A pesca também pode ser prejudicial aos dugongos se eles ficarem acidentalmente presos nas redes. Segundo Shekar, os dugongos precisam vir à superfície para respirar com muito mais frequência do que outros mamíferos marinhos, subindo a cada três a oito minutos.

“Quando eles ficam presos em redes, não podem subir para respirar. Portanto, mesmo um intervalo de cerca de 20 a 30 minutos é fatal”, disse.

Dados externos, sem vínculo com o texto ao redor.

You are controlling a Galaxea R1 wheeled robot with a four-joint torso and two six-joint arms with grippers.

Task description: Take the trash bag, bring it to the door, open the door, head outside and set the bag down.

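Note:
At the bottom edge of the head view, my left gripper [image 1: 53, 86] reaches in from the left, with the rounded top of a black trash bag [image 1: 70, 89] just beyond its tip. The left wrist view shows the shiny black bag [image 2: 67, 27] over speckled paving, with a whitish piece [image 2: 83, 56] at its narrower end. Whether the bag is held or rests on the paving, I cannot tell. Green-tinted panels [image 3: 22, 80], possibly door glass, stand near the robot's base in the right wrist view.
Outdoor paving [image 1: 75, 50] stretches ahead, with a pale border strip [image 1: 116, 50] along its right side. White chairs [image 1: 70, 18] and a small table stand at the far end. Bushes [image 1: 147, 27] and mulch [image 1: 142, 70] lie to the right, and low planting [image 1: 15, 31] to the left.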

A caça ilegal também é um problema. A carne de dugongo é considerada uma iguaria, o que significa que, às vezes, os pescadores optam por vender os dugongos que ficam presos em suas redes em vez de libertá-los, apesar de isso ser ilegal.

No início de 2020, o filho de Murugesan estava pescando quando um dugongo ficou preso em sua rede: “Normalmente, as pessoas o trazem [para a praia], porque é possível vendê-lo. Mas sempre digo que devem deixá-los ir embora. Porque é contra a lei.”

Murugesan disse que a carne de dugongo pode ser vendida por 300 a 400 rúpias por quilo, o que significa que um dugongo adulto pode gerar lucros mais de 100 vezes superiores ao que um pescador normalmente ganharia em um dia.

Os colegas de Shekar no Wildlife Institute of India estão trabalhando com os moradores locais para aumentar a conscientização sobre as leis contra a caça ilegal, além de tentar ampliar o seu envolvimento com os esforços de conservação. Eles oferecem incentivos financeiros aos pescadores que liberam dugongos presos de volta à água.

O filho de Murugesan acabou libertando o dugongo e recebeu uma indenização de 10 mil rúpias, que foi dividida igualmente entre os membros da tripulação.

Envolvimento da comunidade

A nova reserva visa aumentar ainda mais o envolvimento da comunidade com os esforços de conservação, posicionando os pescadores locais como partes interessadas por meio de um “sistema de gerenciamento colaborativo”, disse Niraj.

Ela também promoverá métodos tradicionais de pesca em pequena escala, garantindo que “a pesca permaneça sustentável e favorável à conservação”.

“Haverá mais conscientização, eles serão mais habilidosos na execução de suas atividades e, ao mesmo tempo, poderão dedicar seus esforços à conservação”, enfatizou.

Niraj espera que as lições aprendidas aqui sejam transferíveis, fornecendo um modelo para outros programas de conservação costeira em toda a Índia e ajudando a contribuir para as promessas climáticas globais do país, como a Estrutura Global de Biodiversidade, cuja meta é proteger pelo menos 30% dos litorais do mundo por meio de conservação e gerenciamento eficazes.

“Se conseguirmos [implementar as metas da reserva] com sucesso e sustentá-la a longo prazo, ela dará uma enorme contribuição para as narrativas de mitigação do clima”, concluiu Niraj.